- _Task requirements_
Verbatim copy without pictures. Please print every entry as it stands.

- _Collection entries_
- Opening Delimiter -

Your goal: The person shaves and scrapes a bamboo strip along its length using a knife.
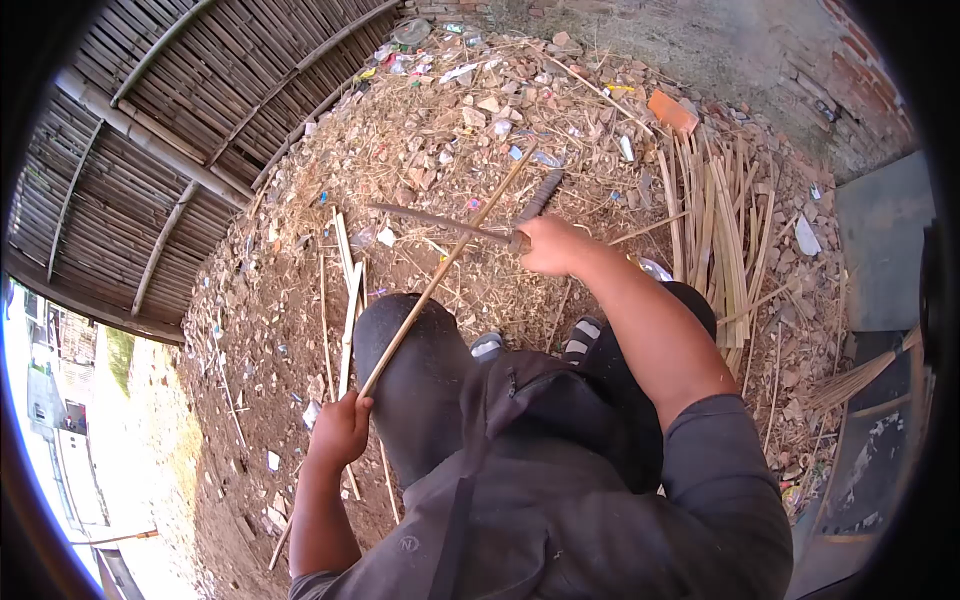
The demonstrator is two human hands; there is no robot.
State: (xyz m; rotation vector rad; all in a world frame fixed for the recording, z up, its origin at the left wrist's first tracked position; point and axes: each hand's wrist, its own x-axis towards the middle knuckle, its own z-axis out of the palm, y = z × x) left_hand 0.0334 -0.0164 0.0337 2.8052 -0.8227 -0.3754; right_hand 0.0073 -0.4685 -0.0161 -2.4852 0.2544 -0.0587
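Note:
My left hand point(340, 430) is closed around the lower end of a long bamboo strip point(420, 305), which slants up and away past my knee. My right hand point(553, 247) grips a knife point(435, 218); its handle is mostly hidden in my fist. The long, narrow blade points left and crosses the strip, seemingly touching it. Just beyond my right fist is a dark, ridged, handle-like object point(541, 195); whether it lies on the ground is hard to tell.
Split bamboo strips point(725, 230) are heaped at the right, with a few more strips point(350, 300) at the left. Rubble and litter point(470, 115) cover the ground. A bamboo-slat wall point(190, 110) stands left, a brick wall point(700, 50) at the back, and a broom point(860, 375) right.

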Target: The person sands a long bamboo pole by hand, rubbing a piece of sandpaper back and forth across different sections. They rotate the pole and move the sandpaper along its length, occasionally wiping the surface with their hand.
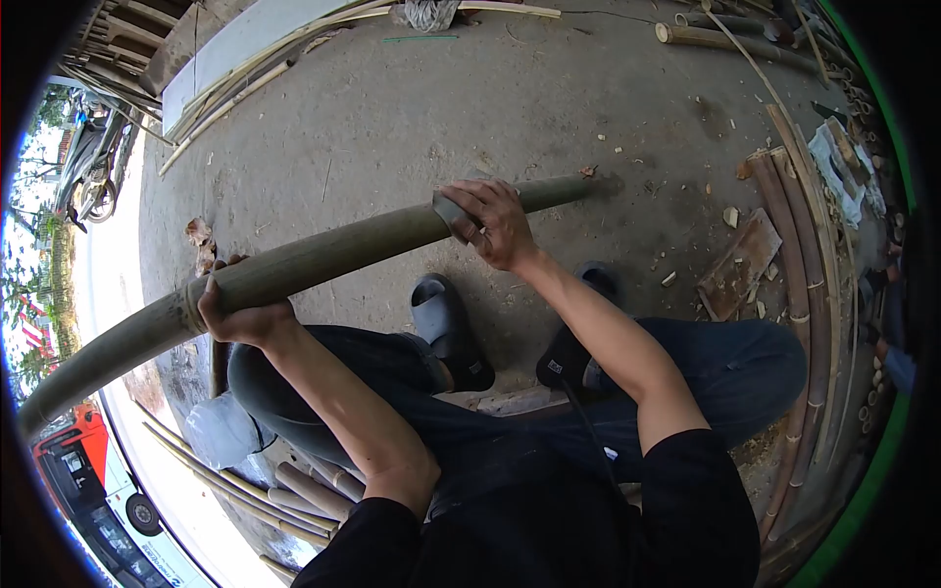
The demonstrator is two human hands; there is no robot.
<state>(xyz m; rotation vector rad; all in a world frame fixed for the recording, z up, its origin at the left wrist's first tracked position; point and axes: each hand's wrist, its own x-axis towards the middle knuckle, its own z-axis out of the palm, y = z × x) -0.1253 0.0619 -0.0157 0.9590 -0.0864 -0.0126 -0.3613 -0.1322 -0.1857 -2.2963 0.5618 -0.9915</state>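
Note:
A long green bamboo pole (348, 247) slants across the view, from the lower left edge up to the floor right of centre. My left hand (251, 316) is closed around it near a node, above my bent left knee. Farther along, my right hand (502, 227) is closed on a short grey-brown curved strip (453, 216) that lies against the pole. What the strip is made of I cannot make out. Past my right hand, the far end of the pole narrows towards the concrete floor (372, 137).
Brown bamboo poles (814, 265) lie along the right, beside a flat wooden piece (740, 263) and scattered chips. Thin strips (235, 93) run along the upper left. A plastic bag (218, 429) and cut bamboo lengths (314, 490) lie at left. Part of another person (894, 323) shows at the right edge.

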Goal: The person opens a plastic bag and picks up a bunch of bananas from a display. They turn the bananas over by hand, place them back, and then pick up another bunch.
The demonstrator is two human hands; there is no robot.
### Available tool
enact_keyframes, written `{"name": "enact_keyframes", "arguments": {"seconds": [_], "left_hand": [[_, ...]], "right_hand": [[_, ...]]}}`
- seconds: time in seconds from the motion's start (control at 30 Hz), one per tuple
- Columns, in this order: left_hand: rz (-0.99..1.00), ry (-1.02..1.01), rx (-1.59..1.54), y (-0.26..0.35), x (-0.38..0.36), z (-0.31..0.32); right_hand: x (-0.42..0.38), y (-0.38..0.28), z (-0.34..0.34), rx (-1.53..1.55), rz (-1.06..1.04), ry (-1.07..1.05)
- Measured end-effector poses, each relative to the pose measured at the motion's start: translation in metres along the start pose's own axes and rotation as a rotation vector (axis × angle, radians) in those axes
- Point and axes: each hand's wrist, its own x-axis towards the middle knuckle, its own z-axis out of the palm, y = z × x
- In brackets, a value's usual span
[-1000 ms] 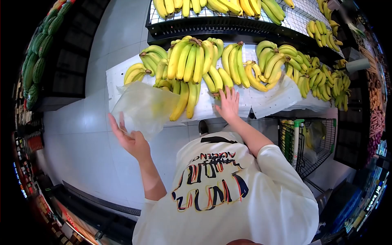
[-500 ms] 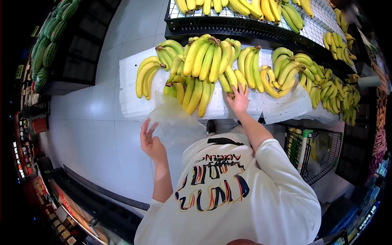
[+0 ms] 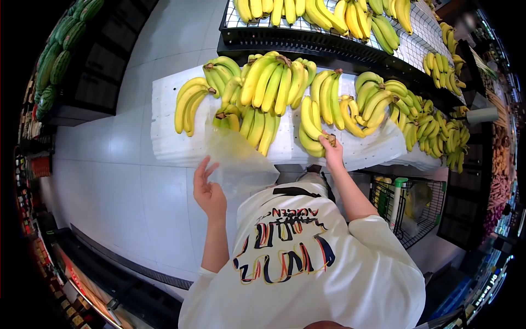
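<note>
A bunch of yellow bananas (image 3: 310, 123) is in my right hand (image 3: 332, 153), its fingers closed around the stem end. The bunch is at the front of the white-covered display, a little apart from the bananas behind it. A thin, clear plastic bag (image 3: 235, 159) hangs spread out from my left hand (image 3: 209, 189), which is raised left of my body with its fingers partly curled at the bag's edge. Behind the bag's upper part, a few bananas (image 3: 226, 118) show through dimly. A large bunch of bananas (image 3: 268, 82) sits beyond, on top of others.
More bananas (image 3: 378, 101) lie along the white sheet (image 3: 164, 115) to the right. A black rack (image 3: 307, 41) with more bananas stands behind. A shopping cart (image 3: 413, 203) with bagged fruit is at my right. Watermelons (image 3: 52, 63) are stacked far left.
My right hand has taken hold of a banana bunch by its stem and turned it, drawing it toward me. My left hand stays near the bag. The whole view has shifted slightly.
</note>
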Motion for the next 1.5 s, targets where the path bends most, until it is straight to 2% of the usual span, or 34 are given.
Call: {"name": "enact_keyframes", "arguments": {"seconds": [0.07, 0.2, 0.37, 0.43, 0.47, 0.5, 0.53, 0.63, 0.67, 0.77, 0.87, 0.97, 1.07, 1.1, 1.2, 1.33, 1.4, 1.5], "left_hand": [[0.019, -0.051, 0.026, 0.004, 0.001, 0.002], [0.034, -0.194, 0.049, 0.004, 0.000, 0.014], [0.061, -0.482, 0.144, 0.017, -0.001, 0.045], [0.149, -0.563, 0.086, 0.016, -0.002, 0.065], [0.177, -0.621, 0.067, 0.020, -0.004, 0.074], [0.206, -0.677, 0.049, 0.023, -0.005, 0.084], [0.288, -0.698, -0.026, 0.022, -0.007, 0.097], [0.544, -0.775, 0.077, 0.038, -0.002, 0.126], [0.602, -0.729, 0.091, 0.037, -0.001, 0.137], [0.428, -0.707, 0.060, 0.059, 0.009, 0.167], [0.364, -0.654, -0.002, 0.070, 0.012, 0.194], [0.374, -0.519, -0.136, 0.078, 0.019, 0.223], [0.274, -0.433, -0.217, 0.095, 0.025, 0.254], [0.252, -0.421, -0.158, 0.092, 0.025, 0.267], [0.160, -0.390, 0.066, 0.067, 0.024, 0.305], [0.036, -0.382, 0.132, -0.022, 0.023, 0.358], [-0.010, -0.373, 0.231, -0.036, 0.011, 0.382], [0.018, -0.416, 0.205, -0.036, -0.004, 0.416]], "right_hand": [[-0.032, -0.025, -0.009, 0.198, 0.152, 0.003], [-0.070, -0.033, -0.041, 0.416, 0.229, -0.006], [-0.107, -0.043, -0.074, 0.467, 0.147, 0.029], [-0.117, -0.054, -0.086, 0.464, 0.091, 0.029], [-0.121, -0.056, -0.086, 0.495, 0.058, 0.141], [-0.128, -0.060, -0.092, 0.512, 0.007, 0.129], [-0.134, -0.066, -0.097, 0.576, -0.023, 0.127], [-0.149, -0.071, -0.111, 0.672, -0.099, 0.185], [-0.152, -0.069, -0.119, 0.695, -0.098, 0.205], [-0.162, -0.070, -0.133, 0.752, -0.105, 0.254], [-0.167, -0.079, -0.146, 0.750, -0.110, 0.314], [-0.169, -0.078, -0.166, 0.719, -0.133, 0.353], [-0.164, -0.081, -0.188, 0.703, -0.152, 0.356], [-0.163, -0.082, -0.196, 0.697, -0.155, 0.354], [-0.158, -0.091, -0.218, 0.689, -0.131, 0.323], [-0.149, -0.104, -0.245, 0.720, -0.093, 0.313], [-0.141, -0.104, -0.260, 0.750, -0.070, 0.272], [-0.133, -0.115, -0.274, 0.651, -0.104, 0.196]]}}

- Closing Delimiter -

- _Problem solution_
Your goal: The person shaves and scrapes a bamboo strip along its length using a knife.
The demonstrator is two human hands; there is no robot.
State: (xyz m; rotation vector rad; all in a world frame fixed for the recording, z up, its origin at the left wrist's first tracked position; point and axes: each hand's wrist, its own x-axis towards the middle knuckle, its own z-axis out of the palm, y = z × x) left_hand 0.0334 -0.0164 0.0337 2.8052 -0.8227 -0.3754; right_hand 0.0073 -0.4685 -0.0161 -2.4852 0.2544 -0.0587
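Note:
My left hand point(340, 430) is closed around the lower end of a long bamboo strip point(420, 305), which slants up and away past my knee. My right hand point(553, 247) grips a knife point(435, 218); its handle is mostly hidden in my fist. The long, narrow blade points left and crosses the strip, seemingly touching it. Just beyond my right fist is a dark, ridged, handle-like object point(541, 195); whether it lies on the ground is hard to tell.
Split bamboo strips point(725, 230) are heaped at the right, with a few more strips point(350, 300) at the left. Rubble and litter point(470, 115) cover the ground. A bamboo-slat wall point(190, 110) stands left, a brick wall point(700, 50) at the back, and a broom point(860, 375) right.
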
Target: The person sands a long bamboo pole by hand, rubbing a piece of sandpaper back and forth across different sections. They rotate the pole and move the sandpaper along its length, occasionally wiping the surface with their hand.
The demonstrator is two human hands; there is no robot.
<state>(xyz m; rotation vector rad; all in a world frame fixed for the recording, z up, its origin at the left wrist's first tracked position; point and axes: each hand's wrist, its own x-axis towards the middle knuckle, its own z-axis out of the palm, y = z × x) -0.1253 0.0619 -0.0157 0.9590 -0.0864 -0.0126 -0.3613 -0.1322 -0.1857 -2.2963 0.5618 -0.9915</state>
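Note:
A long green bamboo pole (348, 247) slants across the view, from the lower left edge up to the floor right of centre. My left hand (251, 316) is closed around it near a node, above my bent left knee. Farther along, my right hand (502, 227) is closed on a short grey-brown curved strip (453, 216) that lies against the pole. What the strip is made of I cannot make out. Past my right hand, the far end of the pole narrows towards the concrete floor (372, 137).
Brown bamboo poles (814, 265) lie along the right, beside a flat wooden piece (740, 263) and scattered chips. Thin strips (235, 93) run along the upper left. A plastic bag (218, 429) and cut bamboo lengths (314, 490) lie at left. Part of another person (894, 323) shows at the right edge.
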
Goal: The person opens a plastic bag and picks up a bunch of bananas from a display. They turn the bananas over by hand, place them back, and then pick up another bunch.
The demonstrator is two human hands; there is no robot.
### Available tool
enact_keyframes, written `{"name": "enact_keyframes", "arguments": {"seconds": [_], "left_hand": [[_, ...]], "right_hand": [[_, ...]]}}`
- seconds: time in seconds from the motion's start (control at 30 Hz), one per tuple
- Columns, in this order: left_hand: rz (-0.99..1.00), ry (-1.02..1.01), rx (-1.59..1.54), y (-0.26..0.35), x (-0.38..0.36), z (-0.31..0.32); right_hand: x (-0.42..0.38), y (-0.38..0.28), z (-0.34..0.34), rx (-1.53..1.55), rz (-1.06..1.04), ry (-1.07..1.05)
- Measured end-effector poses, each relative to the pose measured at the motion's start: translation in metres along the start pose's own axes and rotation as a rotation vector (axis × angle, radians) in those axes
- Point and axes: each hand's wrist, its own x-axis towards the middle knuckle, its own z-axis out of the palm, y = z × x
- In brackets, a value's usual span
[-1000 ms] 
[-500 ms] 
[+0 ms] 
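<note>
A bunch of yellow bananas (image 3: 310, 123) is in my right hand (image 3: 332, 153), its fingers closed around the stem end. The bunch is at the front of the white-covered display, a little apart from the bananas behind it. A thin, clear plastic bag (image 3: 235, 159) hangs spread out from my left hand (image 3: 209, 189), which is raised left of my body with its fingers partly curled at the bag's edge. Behind the bag's upper part, a few bananas (image 3: 226, 118) show through dimly. A large bunch of bananas (image 3: 268, 82) sits beyond, on top of others.
More bananas (image 3: 378, 101) lie along the white sheet (image 3: 164, 115) to the right. A black rack (image 3: 307, 41) with more bananas stands behind. A shopping cart (image 3: 413, 203) with bagged fruit is at my right. Watermelons (image 3: 52, 63) are stacked far left.
My right hand has taken hold of a banana bunch by its stem and turned it, drawing it toward me. My left hand stays near the bag. The whole view has shifted slightly.
</note>
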Motion for the next 1.5 s, targets where the path bends most, until it is straight to 2% of the usual span, or 34 are given.
Call: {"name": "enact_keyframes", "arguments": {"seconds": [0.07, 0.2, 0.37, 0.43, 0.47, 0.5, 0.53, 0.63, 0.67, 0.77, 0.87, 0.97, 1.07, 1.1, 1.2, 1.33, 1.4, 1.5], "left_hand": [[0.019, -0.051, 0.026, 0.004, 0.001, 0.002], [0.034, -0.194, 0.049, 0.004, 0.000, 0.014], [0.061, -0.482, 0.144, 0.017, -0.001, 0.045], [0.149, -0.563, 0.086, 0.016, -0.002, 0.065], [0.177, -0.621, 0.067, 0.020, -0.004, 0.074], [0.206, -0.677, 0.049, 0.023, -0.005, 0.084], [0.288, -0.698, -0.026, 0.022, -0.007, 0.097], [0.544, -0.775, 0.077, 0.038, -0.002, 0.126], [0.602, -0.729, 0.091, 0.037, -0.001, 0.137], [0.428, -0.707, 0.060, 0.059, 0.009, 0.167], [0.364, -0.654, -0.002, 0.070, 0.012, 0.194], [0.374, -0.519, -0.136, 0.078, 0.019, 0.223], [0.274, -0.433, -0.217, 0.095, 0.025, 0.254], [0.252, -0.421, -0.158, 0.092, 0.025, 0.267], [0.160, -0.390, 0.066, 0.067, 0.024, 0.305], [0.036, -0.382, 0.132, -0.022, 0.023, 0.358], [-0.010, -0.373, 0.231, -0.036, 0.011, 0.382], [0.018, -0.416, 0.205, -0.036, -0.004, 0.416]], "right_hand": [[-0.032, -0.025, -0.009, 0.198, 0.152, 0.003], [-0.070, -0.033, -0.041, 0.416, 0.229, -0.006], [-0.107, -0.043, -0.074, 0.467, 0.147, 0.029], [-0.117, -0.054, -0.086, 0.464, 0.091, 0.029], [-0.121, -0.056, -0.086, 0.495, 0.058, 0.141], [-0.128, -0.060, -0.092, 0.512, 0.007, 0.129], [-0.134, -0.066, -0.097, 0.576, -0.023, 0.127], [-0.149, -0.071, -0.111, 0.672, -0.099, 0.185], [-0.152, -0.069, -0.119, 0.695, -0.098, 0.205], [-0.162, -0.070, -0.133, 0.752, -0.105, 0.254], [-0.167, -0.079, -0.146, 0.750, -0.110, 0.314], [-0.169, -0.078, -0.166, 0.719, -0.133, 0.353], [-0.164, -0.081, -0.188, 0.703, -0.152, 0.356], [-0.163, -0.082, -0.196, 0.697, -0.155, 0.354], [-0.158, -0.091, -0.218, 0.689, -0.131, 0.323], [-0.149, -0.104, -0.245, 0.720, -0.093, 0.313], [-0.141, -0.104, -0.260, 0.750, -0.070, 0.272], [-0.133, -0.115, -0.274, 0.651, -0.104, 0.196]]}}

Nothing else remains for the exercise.